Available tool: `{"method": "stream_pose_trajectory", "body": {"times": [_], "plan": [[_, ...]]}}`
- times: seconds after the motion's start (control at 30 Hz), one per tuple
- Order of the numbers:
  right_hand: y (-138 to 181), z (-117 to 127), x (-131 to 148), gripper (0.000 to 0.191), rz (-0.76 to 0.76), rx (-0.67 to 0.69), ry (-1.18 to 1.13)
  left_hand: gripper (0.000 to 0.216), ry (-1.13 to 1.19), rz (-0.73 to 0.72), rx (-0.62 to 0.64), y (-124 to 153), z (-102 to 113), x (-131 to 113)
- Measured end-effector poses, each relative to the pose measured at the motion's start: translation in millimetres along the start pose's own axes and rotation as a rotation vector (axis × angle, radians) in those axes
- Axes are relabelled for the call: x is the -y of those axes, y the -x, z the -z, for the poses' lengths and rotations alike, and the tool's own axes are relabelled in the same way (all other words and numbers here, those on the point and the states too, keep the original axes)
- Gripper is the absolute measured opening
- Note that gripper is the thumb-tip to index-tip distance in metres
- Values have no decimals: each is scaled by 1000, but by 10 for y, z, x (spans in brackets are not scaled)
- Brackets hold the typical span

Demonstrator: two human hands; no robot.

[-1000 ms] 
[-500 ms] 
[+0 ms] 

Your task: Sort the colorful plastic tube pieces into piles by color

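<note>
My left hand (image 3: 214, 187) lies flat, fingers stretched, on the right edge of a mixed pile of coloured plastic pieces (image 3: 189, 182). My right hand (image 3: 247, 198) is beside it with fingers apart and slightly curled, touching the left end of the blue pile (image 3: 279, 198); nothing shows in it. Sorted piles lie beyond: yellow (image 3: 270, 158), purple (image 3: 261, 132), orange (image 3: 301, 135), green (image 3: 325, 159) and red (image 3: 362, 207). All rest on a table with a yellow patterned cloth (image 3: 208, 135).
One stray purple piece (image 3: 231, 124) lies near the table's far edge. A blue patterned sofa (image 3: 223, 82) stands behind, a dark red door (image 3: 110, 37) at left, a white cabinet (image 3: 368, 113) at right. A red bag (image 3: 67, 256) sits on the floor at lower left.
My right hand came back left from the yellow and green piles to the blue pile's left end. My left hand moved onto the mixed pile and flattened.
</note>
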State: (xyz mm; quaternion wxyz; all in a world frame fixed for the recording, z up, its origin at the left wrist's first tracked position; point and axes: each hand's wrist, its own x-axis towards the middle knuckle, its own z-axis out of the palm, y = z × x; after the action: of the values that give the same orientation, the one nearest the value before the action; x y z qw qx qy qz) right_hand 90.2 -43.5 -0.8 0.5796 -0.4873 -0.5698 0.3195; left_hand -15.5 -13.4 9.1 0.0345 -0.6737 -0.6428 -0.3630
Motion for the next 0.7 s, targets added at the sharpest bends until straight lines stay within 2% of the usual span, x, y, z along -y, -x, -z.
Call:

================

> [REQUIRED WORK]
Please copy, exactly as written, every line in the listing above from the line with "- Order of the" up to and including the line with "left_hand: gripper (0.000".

> [OUTPUT OF THE TASK]
- Order of the numbers:
  right_hand: y (-138 to 181), z (-117 to 127), x (-131 to 148), gripper (0.000 to 0.191), rz (-0.76 to 0.76), rx (-0.67 to 0.69), ry (-1.18 to 1.13)
  left_hand: gripper (0.000 to 0.216), ry (-1.13 to 1.19), rz (-0.73 to 0.72), rx (-0.62 to 0.64), y (-124 to 153), z (-102 to 113), x (-131 to 113)

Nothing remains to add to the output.